FLAME2 is a multilingual financial sentiment classifier that labels news headlines as Negative, Neutral, or Positive — but unlike other models, it does this from the local investor's perspective of each economy.
The same news can mean opposite things for different markets:
- "Oil prices fall to $65/barrel" → Negative for Arab markets (oil exporter) / Positive for India (oil importer)
- "Yen weakens to 155 per dollar" → Positive for Japan (helps exporters) / Neutral elsewhere
No other public model does this.
Key Numbers
| Languages | 10 (Arabic, German, English, Spanish, French, Hindi, Japanese, Korean, Portuguese, Chinese) |
| Training data | 149,481 perspective-labeled financial headlines |
| Base model | XLM-RoBERTa-large (560M parameters) |
| Labels | Negative / Neutral / Positive |
| Accuracy | 84.11% |
| F1 (macro) | 84.20% |
Quick Start
from transformers import pipeline
classifier = pipeline("text-classification", model="Kenpache/flame2")
# English — US investor perspective
classifier("[EN] Apple reported record quarterly revenue of $124 billion")
# [{'label': 'positive', 'score': 0.96}]
# Arabic — Gulf investor perspective
classifier("[AR] أسعار النفط تنخفض إلى 65 دولارا للبرميل")
# [{'label': 'negative', 'score': 0.93}] (oil down = bad for exporters)
# Hindi — Indian investor perspective
classifier("[HI] तेल की कीमतें गिरकर 65 डॉलर प्रति बैरल हुईं")
# [{'label': 'positive', 'score': 0.91}] (oil down = good for importers)
# Japanese
classifier("[JA] 日経平均株価が大幅下落、米中貿易摩擦の懸念で")
# [{'label': 'negative', 'score': 0.94}]
# Korean
classifier("[KO] 삼성전자 실적 호조에 코스피 상승")
# [{'label': 'positive', 'score': 0.92}]
# Chinese
classifier("[ZH] 中国央行降息50个基点,股市应声上涨")
# [{'label': 'positive', 'score': 0.95}]
# German
classifier("[DE] DAX erreicht neues Allzeithoch dank starker Bankenergebnisse")
# [{'label': 'positive', 'score': 0.93}]
# French
classifier("[FR] La Bourse de Paris chute de 3% après les tensions commerciales")
# [{'label': 'negative', 'score': 0.91}]
# Spanish
classifier("[ES] El beneficio neto de la compañía creció un 25% interanual")
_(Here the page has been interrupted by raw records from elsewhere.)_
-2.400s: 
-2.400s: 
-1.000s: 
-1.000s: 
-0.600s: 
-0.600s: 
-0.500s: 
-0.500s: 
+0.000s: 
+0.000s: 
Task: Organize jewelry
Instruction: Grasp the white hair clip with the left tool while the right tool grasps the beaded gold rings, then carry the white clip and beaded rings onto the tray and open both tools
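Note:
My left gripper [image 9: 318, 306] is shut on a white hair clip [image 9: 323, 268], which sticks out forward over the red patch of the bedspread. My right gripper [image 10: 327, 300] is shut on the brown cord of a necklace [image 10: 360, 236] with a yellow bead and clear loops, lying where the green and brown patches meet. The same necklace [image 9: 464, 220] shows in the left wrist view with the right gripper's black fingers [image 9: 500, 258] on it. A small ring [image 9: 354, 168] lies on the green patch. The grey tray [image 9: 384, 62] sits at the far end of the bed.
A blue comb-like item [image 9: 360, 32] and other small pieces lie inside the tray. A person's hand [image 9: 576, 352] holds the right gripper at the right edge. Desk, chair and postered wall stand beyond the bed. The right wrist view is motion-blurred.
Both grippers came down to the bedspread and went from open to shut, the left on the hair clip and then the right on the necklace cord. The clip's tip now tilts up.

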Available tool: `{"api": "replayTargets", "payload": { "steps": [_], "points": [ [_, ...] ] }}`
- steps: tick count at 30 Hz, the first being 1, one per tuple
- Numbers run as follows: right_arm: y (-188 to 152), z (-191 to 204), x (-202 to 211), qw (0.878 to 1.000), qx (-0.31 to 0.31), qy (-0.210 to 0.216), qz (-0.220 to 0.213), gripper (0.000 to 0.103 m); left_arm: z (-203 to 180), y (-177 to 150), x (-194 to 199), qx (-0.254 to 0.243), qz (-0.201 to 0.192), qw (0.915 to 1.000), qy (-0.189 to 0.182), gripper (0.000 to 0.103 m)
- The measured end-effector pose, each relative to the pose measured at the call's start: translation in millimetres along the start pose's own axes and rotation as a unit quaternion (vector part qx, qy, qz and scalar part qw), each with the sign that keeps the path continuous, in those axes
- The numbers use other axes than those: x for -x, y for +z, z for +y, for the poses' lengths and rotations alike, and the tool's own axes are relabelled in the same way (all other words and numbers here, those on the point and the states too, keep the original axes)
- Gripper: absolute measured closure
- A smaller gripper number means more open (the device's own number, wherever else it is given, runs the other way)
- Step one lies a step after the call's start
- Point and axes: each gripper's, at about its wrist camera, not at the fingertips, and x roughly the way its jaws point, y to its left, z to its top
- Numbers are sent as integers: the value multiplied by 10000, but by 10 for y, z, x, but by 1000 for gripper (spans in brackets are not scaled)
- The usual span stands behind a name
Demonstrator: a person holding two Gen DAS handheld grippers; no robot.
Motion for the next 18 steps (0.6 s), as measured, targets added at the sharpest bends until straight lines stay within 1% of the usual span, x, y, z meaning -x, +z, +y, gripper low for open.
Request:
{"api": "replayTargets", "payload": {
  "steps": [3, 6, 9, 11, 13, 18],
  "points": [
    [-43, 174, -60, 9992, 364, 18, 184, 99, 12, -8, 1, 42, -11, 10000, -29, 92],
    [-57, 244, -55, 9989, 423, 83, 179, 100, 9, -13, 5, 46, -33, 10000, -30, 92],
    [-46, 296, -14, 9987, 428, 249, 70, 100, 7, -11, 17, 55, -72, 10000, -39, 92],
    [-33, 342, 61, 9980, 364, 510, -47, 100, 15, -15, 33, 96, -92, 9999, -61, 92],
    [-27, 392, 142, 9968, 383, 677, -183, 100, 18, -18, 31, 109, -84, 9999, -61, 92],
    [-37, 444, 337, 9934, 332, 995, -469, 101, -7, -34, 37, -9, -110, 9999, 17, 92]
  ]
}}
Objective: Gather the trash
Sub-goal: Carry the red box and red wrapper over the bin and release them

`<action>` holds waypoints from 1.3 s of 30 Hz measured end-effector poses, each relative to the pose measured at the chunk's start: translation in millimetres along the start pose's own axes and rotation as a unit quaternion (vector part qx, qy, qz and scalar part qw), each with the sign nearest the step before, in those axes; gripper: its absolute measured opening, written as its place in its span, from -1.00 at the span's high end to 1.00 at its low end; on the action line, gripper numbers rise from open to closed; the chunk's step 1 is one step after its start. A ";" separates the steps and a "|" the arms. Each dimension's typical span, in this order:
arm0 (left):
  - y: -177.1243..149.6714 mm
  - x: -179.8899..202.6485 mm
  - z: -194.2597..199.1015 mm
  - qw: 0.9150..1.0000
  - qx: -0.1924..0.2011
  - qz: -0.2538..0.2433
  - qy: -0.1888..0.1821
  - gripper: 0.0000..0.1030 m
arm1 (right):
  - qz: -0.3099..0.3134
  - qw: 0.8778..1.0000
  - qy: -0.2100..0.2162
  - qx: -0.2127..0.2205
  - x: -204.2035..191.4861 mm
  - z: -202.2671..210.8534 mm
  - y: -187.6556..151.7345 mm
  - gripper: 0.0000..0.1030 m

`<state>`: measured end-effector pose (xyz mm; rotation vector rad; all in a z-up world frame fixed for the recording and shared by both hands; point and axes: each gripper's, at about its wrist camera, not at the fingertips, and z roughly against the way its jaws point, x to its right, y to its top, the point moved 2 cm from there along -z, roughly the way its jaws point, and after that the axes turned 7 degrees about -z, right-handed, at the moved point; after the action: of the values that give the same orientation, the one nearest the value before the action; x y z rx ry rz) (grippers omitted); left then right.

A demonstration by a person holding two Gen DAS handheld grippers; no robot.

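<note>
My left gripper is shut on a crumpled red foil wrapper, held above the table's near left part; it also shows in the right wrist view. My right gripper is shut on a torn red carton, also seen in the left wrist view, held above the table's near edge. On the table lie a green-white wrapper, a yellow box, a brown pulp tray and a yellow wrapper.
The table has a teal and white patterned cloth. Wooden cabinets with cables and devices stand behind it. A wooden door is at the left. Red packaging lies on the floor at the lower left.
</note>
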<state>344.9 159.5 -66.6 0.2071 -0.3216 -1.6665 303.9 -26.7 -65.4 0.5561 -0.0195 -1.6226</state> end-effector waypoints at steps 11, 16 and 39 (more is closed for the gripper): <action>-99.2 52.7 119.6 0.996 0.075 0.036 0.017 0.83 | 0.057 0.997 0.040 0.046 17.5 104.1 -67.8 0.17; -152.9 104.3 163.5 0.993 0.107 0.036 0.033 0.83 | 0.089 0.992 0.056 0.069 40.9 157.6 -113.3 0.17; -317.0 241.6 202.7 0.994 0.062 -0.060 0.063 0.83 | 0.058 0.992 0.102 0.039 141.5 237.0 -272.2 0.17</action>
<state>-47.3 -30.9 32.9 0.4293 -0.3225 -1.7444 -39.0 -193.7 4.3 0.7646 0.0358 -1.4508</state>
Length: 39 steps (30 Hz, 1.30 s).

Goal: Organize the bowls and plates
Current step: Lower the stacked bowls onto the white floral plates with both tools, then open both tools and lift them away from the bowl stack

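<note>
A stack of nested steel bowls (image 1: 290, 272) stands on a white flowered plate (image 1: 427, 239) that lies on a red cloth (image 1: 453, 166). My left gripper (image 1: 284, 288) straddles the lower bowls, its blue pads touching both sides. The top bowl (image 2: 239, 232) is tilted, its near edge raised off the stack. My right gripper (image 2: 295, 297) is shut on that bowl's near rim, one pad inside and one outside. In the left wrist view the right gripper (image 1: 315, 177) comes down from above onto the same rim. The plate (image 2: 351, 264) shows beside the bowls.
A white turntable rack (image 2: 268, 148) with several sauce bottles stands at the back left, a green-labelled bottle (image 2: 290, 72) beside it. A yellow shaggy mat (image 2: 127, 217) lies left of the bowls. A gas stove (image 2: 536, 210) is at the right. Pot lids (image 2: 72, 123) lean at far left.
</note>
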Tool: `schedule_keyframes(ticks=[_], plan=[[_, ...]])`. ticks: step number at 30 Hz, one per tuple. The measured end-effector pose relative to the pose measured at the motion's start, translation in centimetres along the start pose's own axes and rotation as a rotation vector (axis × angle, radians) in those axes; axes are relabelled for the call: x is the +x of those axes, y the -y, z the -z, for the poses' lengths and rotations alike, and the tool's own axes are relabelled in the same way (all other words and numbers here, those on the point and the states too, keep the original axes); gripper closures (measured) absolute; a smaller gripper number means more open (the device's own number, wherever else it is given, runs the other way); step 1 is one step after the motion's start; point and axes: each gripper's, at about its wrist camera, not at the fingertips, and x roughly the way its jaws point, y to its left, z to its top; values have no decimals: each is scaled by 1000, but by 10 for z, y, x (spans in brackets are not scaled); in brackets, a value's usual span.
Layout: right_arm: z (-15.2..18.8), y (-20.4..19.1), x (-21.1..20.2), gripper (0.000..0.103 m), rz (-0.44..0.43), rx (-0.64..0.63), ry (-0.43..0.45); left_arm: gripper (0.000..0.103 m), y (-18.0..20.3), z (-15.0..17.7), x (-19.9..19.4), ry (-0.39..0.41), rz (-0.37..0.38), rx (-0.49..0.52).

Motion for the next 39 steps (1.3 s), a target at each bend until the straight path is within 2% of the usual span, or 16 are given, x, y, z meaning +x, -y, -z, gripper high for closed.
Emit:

# [{'label': 'positive', 'score': 0.94}]
# Portuguese
classifier("[PT] Ibovespa fecha em alta com otimismo sobre reforma tributária")
# [{'label': 'positive', 'score': 0.90}]
Important: Always use the [LANG] prefix ([EN], [AR], [HI], [JA], etc.) — this tells the model which market perspective to apply.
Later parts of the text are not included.